Stored entries =>

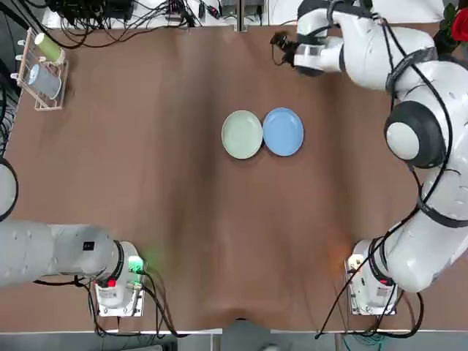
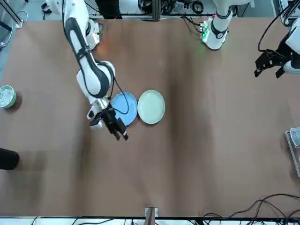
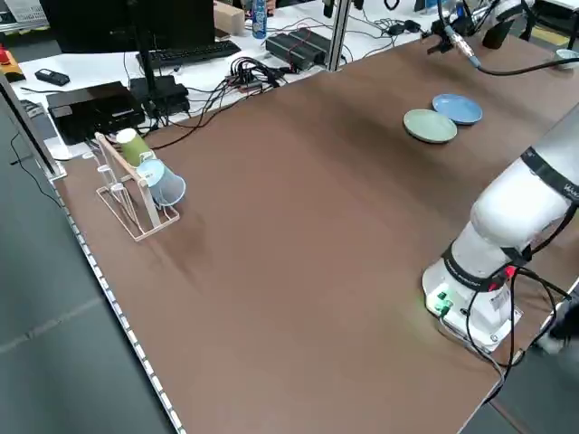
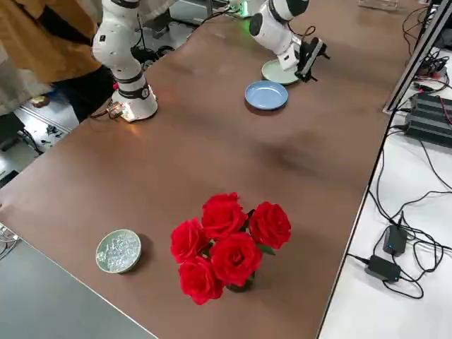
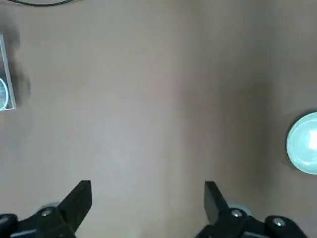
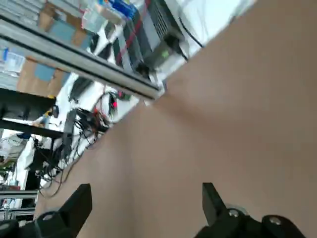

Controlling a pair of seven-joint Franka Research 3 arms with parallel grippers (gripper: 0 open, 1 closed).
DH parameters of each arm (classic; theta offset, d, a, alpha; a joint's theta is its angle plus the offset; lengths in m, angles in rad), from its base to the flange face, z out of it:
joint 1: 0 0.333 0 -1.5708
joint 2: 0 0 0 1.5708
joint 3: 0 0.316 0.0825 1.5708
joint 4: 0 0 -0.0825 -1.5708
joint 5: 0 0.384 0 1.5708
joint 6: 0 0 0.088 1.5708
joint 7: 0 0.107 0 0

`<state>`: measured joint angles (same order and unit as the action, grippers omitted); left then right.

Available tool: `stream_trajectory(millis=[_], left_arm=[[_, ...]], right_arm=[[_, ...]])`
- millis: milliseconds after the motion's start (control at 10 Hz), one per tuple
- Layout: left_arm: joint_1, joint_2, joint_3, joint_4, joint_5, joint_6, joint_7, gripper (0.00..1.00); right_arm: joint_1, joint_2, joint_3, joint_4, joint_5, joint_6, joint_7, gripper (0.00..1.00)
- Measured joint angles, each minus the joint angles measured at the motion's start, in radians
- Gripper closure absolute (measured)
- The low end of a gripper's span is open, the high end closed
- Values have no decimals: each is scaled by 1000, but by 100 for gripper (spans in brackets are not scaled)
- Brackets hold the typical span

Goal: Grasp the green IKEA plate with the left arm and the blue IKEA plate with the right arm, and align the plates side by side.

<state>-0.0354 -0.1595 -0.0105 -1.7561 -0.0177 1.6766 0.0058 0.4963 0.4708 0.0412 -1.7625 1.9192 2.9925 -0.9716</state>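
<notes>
The green IKEA plate (image 1: 242,134) and the blue IKEA plate (image 1: 283,131) lie flat edge to edge at the middle of the table, green on the robot's left. Both also show in the front view, green plate (image 2: 151,107) beside blue plate (image 2: 124,108). My right gripper (image 2: 121,132) hangs open beyond the blue plate on its far side, holding nothing; its wrist view shows open fingers (image 6: 81,196) over bare table. My left gripper (image 2: 268,64) is far off at the table's left side, open and empty, with the green plate (image 5: 304,144) at the edge of its view.
A wooden rack (image 1: 42,69) with a green and a blue cup stands at the far left. Red roses (image 4: 226,244) and a small bowl (image 4: 119,251) stand at the far right end. Cables (image 1: 146,18) run along the far edge. A person (image 4: 42,35) stands behind the right arm's base.
</notes>
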Motion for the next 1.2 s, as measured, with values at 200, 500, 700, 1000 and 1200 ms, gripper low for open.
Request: stream_trajectory(millis=[200,500,700,1000,1200], left_arm=[[-26,32,38,35,2,0,0,0],[-56,69,94,86,2,-4,1,0],[-61,77,94,89,2,-9,1,1],[-65,83,68,89,2,-32,1,1],[-64,85,66,89,2,-32,1,1]], right_arm=[[-121,-38,-3,-3,-204,-214,4,1],[-326,-52,-11,-16,-529,-545,-1,0],[-396,-95,-67,-20,-769,-724,32,0],[-418,-228,-158,-23,-1262,-932,337,0],[-438,-315,-160,-20,-1492,-1027,539,0]])
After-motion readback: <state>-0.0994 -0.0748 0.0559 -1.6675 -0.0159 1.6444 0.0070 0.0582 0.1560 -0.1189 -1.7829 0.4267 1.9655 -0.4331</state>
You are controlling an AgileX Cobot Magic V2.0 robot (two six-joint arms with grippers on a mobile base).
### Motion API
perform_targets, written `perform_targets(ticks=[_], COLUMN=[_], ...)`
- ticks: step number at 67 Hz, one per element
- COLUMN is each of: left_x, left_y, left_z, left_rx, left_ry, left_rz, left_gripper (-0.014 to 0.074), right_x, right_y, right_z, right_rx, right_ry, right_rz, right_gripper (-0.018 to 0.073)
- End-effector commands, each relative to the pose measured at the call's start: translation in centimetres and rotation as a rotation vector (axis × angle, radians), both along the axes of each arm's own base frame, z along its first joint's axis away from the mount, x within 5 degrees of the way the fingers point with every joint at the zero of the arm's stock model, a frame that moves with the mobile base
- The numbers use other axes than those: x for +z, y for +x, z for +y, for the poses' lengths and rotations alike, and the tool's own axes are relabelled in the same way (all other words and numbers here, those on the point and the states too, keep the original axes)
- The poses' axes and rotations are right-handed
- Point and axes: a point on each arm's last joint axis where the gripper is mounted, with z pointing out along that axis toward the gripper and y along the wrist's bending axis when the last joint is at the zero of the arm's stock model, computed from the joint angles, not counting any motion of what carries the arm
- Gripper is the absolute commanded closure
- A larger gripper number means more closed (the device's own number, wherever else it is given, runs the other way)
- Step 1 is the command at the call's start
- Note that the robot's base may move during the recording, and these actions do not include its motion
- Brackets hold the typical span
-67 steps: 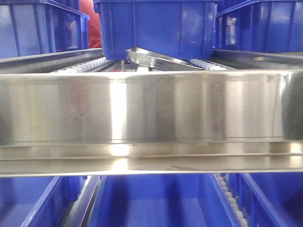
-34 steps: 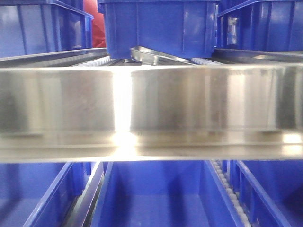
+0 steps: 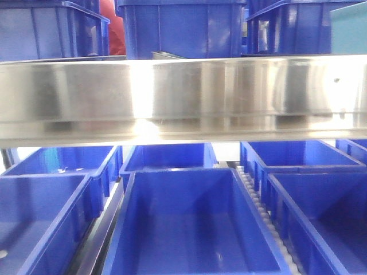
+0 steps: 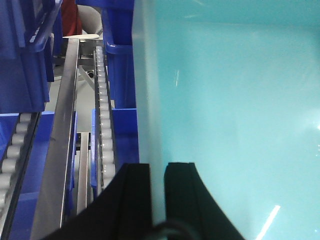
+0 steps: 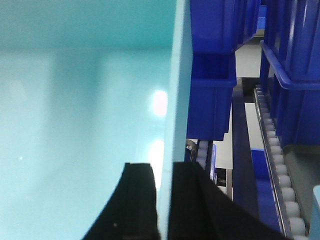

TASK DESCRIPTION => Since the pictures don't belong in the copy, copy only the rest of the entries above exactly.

SOLUTION FOR THIS PROBLEM =>
Controlling a pair of seven-joint Franka Research 3 arms with parallel grippers (gripper: 0 open, 1 closed).
DH parameters of each arm (classic; theta offset, d, a, alpha; a joint's theta is its angle plus the offset; lengths in m, angles in rad), from its base to the flange face, z out of it:
joint 1: 0 0.333 0 -1.5708
joint 2: 0 0 0 1.5708
joint 3: 0 0.316 0.0825 1.5708
joint 4: 0 0 -0.0825 -1.5708
joint 5: 0 0.384 0 1.5708
joint 6: 0 0 0.088 1.5708
joint 7: 0 0.107 0 0

`<state>`: measured joint angles (same order and unit as the action, grippers omitted); left then right.

Available tool: `stream_trajectory(millis=[_], left_arm=[[_, ...]], right_arm=[[_, ...]])`
- millis: milliseconds after the motion's start (control at 10 Hz), one per tuple
- Layout: left_arm: joint_1, joint_2, joint_3, joint_4, joint_5, joint_6, joint_7, gripper (0.00..1.00); right_arm: joint_1, joint_2, joint_3, joint_4, joint_5, joint_6, joint_7, gripper (0.00..1.00)
- Measured joint angles, each minus the joint angles measured at the motion's start, in radians
- Gripper closure absolute (measured)
- The low end of a gripper's span is open, the high end closed
- Values have no decimals: each is scaled by 1000, but by 100 for gripper (spans in brackets are not scaled)
- Brackets hold the typical span

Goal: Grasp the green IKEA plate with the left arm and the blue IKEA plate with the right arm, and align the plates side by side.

<state>-0.0354 -0.1595 -0.0105 -1.7561 -0.0177 1.6766 0.0058 0.4963 0.4708 0.0412 -1.7625 1.9192 2.9925 -0.9716</state>
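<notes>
The green IKEA plate (image 1: 242,134) and the blue IKEA plate (image 1: 283,131) lie flat edge to edge at the middle of the table, green on the robot's left. Both also show in the front view, green plate (image 2: 151,107) beside blue plate (image 2: 124,108). My right gripper (image 2: 121,132) hangs open beyond the blue plate on its far side, holding nothing; its wrist view shows open fingers (image 6: 81,196) over bare table. My left gripper (image 2: 268,64) is far off at the table's left side, open and empty, with the green plate (image 5: 304,144) at the edge of its view.
A wooden rack (image 1: 42,69) with a green and a blue cup stands at the far left. Red roses (image 4: 226,244) and a small bowl (image 4: 119,251) stand at the far right end. Cables (image 1: 146,18) run along the far edge. A person (image 4: 42,35) stands behind the right arm's base.
</notes>
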Motion for the next 1.2 s, as measured, with values at 200, 500, 700, 1000 and 1200 ms, gripper low for open.
Request: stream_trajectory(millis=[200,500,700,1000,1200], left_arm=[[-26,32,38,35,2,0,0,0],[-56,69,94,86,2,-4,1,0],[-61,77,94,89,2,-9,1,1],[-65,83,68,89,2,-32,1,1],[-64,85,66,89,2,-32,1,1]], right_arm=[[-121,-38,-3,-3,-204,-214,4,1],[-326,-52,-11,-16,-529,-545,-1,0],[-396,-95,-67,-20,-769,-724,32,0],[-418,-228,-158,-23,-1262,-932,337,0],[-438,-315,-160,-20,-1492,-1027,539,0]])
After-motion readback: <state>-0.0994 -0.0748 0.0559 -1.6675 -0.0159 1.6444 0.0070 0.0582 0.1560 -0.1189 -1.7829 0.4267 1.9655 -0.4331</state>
You are controlling an AgileX Cobot Magic V2.0 robot (two six-joint arms with grippers on a mobile base).
### Motion API
perform_targets, written `perform_targets(ticks=[_], COLUMN=[_], ...)`
- ticks: step number at 67 Hz, one per element
- COLUMN is each of: left_x, left_y, left_z, left_rx, left_ry, left_rz, left_gripper (-0.014 to 0.074), right_x, right_y, right_z, right_rx, right_ry, right_rz, right_gripper (-0.018 to 0.073)
- End-effector commands, each relative to the pose measured at the call's start: translation in centimetres and rotation as a rotation vector (axis × angle, radians), both along the axes of each arm's own base frame, z along its first joint's axis away from the mount, x within 5 degrees of the way the fingers point with every joint at the zero of the arm's stock model, a frame that moves with the mobile base
- The numbers use other axes than those: x for +z, y for +x, z for +y, for the poses' lengths and rotations alike, and the tool's own axes are relabelled in the same way (all other words and numbers here, those on the point and the states too, keep the original axes)
- The poses' axes and rotations are right-handed
- Point and axes: a point on each arm's last joint axis where the gripper is mounted, with z pointing out along that axis toward the gripper and y along the wrist's bending axis when the last joint is at the zero of the arm's stock model, computed from the joint angles, not counting any motion of what carries the arm
- Gripper is the absolute commanded closure
- A larger gripper number means more closed (the device's own number, wherever else it is given, runs the other way)
- Step 1 is the command at the call's start
- Note that the robot's base may move during the recording, and these actions do not include its motion
- Brackets hold the typical span
-67 steps: 
-34 steps: 
+0 steps: 
+0 steps: 
+0 steps: 

No more work is needed on this exercise.